-- Task description --
Reproduce the lines below exactly. Skip images.

━━━━━━━━━━━━━━━━

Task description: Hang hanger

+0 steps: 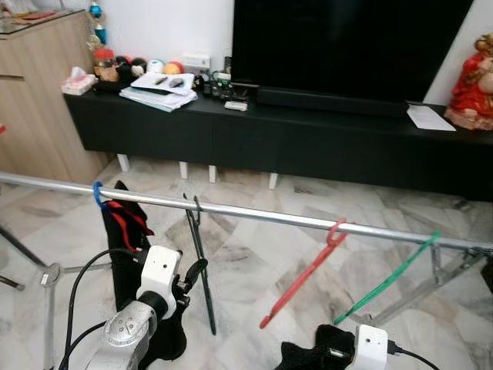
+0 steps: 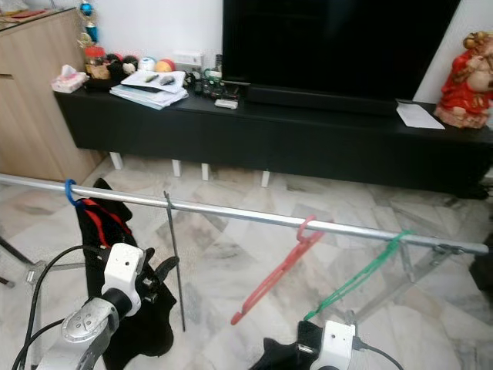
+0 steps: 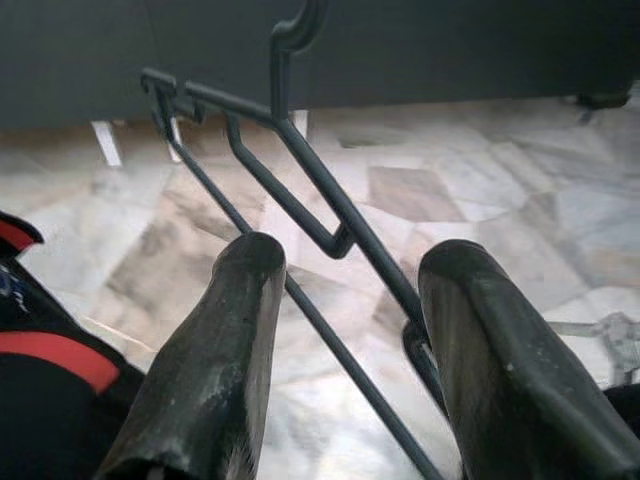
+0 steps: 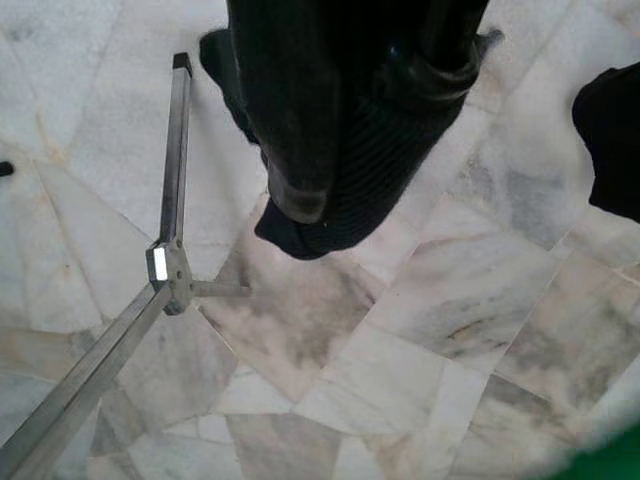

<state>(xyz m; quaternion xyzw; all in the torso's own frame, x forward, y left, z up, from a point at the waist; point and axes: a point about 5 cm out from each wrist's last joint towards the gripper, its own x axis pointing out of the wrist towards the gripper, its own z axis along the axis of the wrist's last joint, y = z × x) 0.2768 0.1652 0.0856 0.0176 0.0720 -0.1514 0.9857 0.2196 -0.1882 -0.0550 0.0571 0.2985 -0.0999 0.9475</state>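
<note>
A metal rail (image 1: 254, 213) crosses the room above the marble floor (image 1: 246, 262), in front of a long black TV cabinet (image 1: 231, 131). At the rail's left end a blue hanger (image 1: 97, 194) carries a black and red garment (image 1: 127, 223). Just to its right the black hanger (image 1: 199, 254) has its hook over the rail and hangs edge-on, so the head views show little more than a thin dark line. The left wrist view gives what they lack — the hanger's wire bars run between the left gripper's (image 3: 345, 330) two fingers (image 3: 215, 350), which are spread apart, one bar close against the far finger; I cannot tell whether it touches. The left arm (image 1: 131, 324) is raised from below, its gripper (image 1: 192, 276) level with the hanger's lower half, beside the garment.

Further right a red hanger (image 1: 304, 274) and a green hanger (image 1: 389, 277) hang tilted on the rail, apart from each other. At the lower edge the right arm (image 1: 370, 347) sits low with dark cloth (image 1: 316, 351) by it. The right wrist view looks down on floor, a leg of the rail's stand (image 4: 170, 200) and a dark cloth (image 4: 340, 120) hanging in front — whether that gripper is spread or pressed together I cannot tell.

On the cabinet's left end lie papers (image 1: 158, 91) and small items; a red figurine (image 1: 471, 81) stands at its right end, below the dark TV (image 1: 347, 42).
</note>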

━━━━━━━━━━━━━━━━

-- Expected answer --
Task description: Hang hanger

+0 steps: 
+0 steps: 
+0 steps: 
+0 steps: 

<state>(xyz m; quaternion xyzw; all in the torso's own frame, x forward, y left, z up, from a point at the waist; point and axes: a point about 5 cm out from each wrist's last joint towards the gripper, its own x axis pointing out of the wrist towards the gripper, its own z axis along the axis of the wrist's last joint, y = z × x) 0.2768 0.1652 0.0856 0.0176 0.0720 -0.1514 0.9857 0.2196 -0.1882 -0.0550 0.0571 0.2985 -0.0999 0.9475</state>
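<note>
A metal rail (image 1: 254, 213) crosses the room above the marble floor (image 1: 246, 262), in front of a long black TV cabinet (image 1: 231, 131). At the rail's left end a blue hanger (image 1: 97, 194) carries a black and red garment (image 1: 127, 223). Just to its right the black hanger (image 1: 199, 254) has its hook over the rail and hangs edge-on, so the head views show little more than a thin dark line. The left wrist view gives what they lack — the hanger's wire bars run between the left gripper's (image 3: 345, 330) two fingers (image 3: 215, 350), which are spread apart, one bar close against the far finger; I cannot tell whether it touches. The left arm (image 1: 131, 324) is raised from below, its gripper (image 1: 192, 276) level with the hanger's lower half, beside the garment.

Further right a red hanger (image 1: 304, 274) and a green hanger (image 1: 389, 277) hang tilted on the rail, apart from each other. At the lower edge the right arm (image 1: 370, 347) sits low with dark cloth (image 1: 316, 351) by it. The right wrist view looks down on floor, a leg of the rail's stand (image 4: 170, 200) and a dark cloth (image 4: 340, 120) hanging in front — whether that gripper is spread or pressed together I cannot tell.

On the cabinet's left end lie papers (image 1: 158, 91) and small items; a red figurine (image 1: 471, 81) stands at its right end, below the dark TV (image 1: 347, 42).
</note>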

The output above is the complete answer.